▶ [Task brief]:
Every line of the material must be restated exactly, though not its pictures.

▶ [Exercise data]:
··········
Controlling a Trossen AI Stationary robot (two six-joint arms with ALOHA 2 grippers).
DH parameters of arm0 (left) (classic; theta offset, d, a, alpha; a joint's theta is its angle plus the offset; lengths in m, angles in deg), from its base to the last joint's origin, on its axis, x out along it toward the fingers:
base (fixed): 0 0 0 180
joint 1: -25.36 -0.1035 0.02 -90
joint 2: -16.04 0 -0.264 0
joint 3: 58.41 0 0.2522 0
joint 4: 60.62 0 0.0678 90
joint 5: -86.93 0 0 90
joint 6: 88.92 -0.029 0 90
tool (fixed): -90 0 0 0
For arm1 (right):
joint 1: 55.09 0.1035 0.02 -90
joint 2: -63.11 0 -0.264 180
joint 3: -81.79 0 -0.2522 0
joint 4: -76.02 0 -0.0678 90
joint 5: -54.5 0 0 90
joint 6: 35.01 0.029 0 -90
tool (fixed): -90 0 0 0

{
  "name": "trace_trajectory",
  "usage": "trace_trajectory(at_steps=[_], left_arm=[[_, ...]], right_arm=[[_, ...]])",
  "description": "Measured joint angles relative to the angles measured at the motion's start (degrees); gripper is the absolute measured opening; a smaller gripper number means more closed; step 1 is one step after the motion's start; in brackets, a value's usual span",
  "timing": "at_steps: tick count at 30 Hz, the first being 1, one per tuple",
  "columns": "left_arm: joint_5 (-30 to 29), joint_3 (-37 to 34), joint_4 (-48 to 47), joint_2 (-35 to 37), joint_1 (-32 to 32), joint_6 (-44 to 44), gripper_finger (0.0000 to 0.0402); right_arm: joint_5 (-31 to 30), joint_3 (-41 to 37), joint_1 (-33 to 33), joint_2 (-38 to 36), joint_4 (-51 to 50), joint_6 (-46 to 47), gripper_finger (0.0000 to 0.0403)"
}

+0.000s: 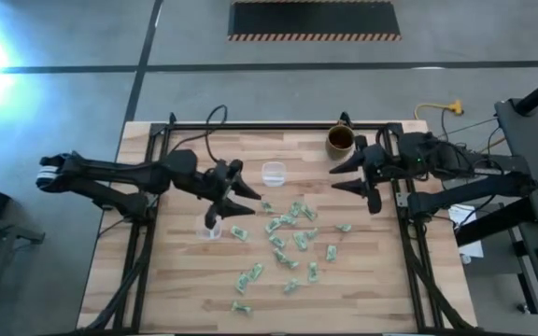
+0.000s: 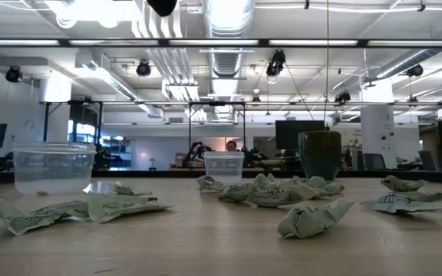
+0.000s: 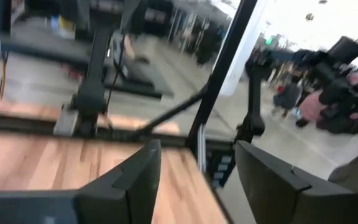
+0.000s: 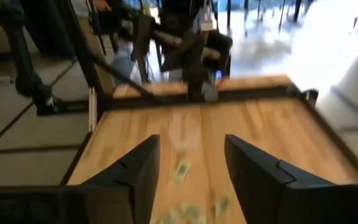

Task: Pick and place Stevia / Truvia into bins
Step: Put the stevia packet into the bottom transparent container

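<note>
Several pale green and white Stevia / Truvia sachets (image 1: 288, 238) lie scattered flat on the middle of the wooden table (image 1: 176, 280); they also show in the low view (image 2: 267, 192). Two clear cups serve as bins: one (image 1: 272, 173) stands toward the far side between the arms, the other (image 1: 211, 230) stands at the left of the sachets. My left gripper (image 1: 248, 191) hovers open above the table just beyond the left cup, with nothing between its fingers (image 3: 135, 180). My right gripper (image 1: 334, 180) hovers open at the far right, its fingers (image 4: 135, 171) empty.
A brown mug (image 1: 340, 140) stands at the far edge, close to my right gripper. A black frame (image 1: 148, 233) runs along the table's left, right and far sides. The near part of the table holds only a few stray sachets (image 1: 243, 306).
</note>
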Motion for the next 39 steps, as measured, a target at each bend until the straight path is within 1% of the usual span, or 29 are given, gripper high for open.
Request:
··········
▶ [Written answer]:
Controlling a Trossen AI Stationary robot (two six-joint arms with ALOHA 2 grippers).
DH parameters of arm0 (left) (classic; theta offset, d, a, alpha; a joint's theta is its angle plus the offset; lengths in m, angles in deg), from its base to the last joint's origin, on its axis, x out along it toward the fingers:
base (fixed): 0 0 0 180
joint 1: -25.36 -0.1035 0.02 -90
joint 2: -16.04 0 -0.264 0
joint 3: 58.41 0 0.2522 0
joint 4: 60.62 0 0.0678 90
joint 5: -86.93 0 0 90
joint 6: 88.92 -0.029 0 90
tool (fixed): -90 0 0 0
For arm1 (right):
joint 1: 55.09 0.1035 0.02 -90
joint 2: -63.11 0 -0.264 180
joint 3: -81.79 0 -0.2522 0
joint 4: -76.02 0 -0.0678 90
joint 5: -54.5 0 0 90
joint 6: 35.01 0.029 0 -90
tool (fixed): -90 0 0 0

{
  "name": "trace_trajectory",
  "usage": "trace_trajectory(at_steps=[_], left_arm=[[_, ...]], right_arm=[[_, ...]])",
  "description": "Measured joint angles relative to the angles measured at the motion's start (degrees); gripper is the absolute measured opening; a smaller gripper number means more closed; step 1 is one step after the motion's start; in brackets, a value's usual span",
  "timing": "at_steps: tick count at 30 Hz, the first being 1, one per tuple",
  "columns": "left_arm: joint_5 (-30 to 29), joint_3 (-37 to 34), joint_4 (-48 to 47), joint_2 (-35 to 37), joint_1 (-32 to 32), joint_6 (-44 to 44), gripper_finger (0.0000 to 0.0402); right_arm: joint_5 (-31 to 30), joint_3 (-41 to 37), joint_1 (-33 to 33), joint_2 (-38 to 36), joint_4 (-51 to 50), joint_6 (-46 to 47), gripper_finger (0.0000 to 0.0403)"
}

+0.000s: 
+0.000s: 
+0.000s: 
+0.000s: 

Task: Pick and place Stevia / Truvia into bins
Step: Put the stevia packet into the bottom transparent container

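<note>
Several pale green and white Stevia / Truvia sachets (image 1: 288, 238) lie scattered flat on the middle of the wooden table (image 1: 176, 280); they also show in the low view (image 2: 267, 192). Two clear cups serve as bins: one (image 1: 272, 173) stands toward the far side between the arms, the other (image 1: 211, 230) stands at the left of the sachets. My left gripper (image 1: 248, 191) hovers open above the table just beyond the left cup, with nothing between its fingers (image 3: 135, 180). My right gripper (image 1: 334, 180) hovers open at the far right, its fingers (image 4: 135, 171) empty.
A brown mug (image 1: 340, 140) stands at the far edge, close to my right gripper. A black frame (image 1: 148, 233) runs along the table's left, right and far sides. The near part of the table holds only a few stray sachets (image 1: 243, 306).
</note>
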Motion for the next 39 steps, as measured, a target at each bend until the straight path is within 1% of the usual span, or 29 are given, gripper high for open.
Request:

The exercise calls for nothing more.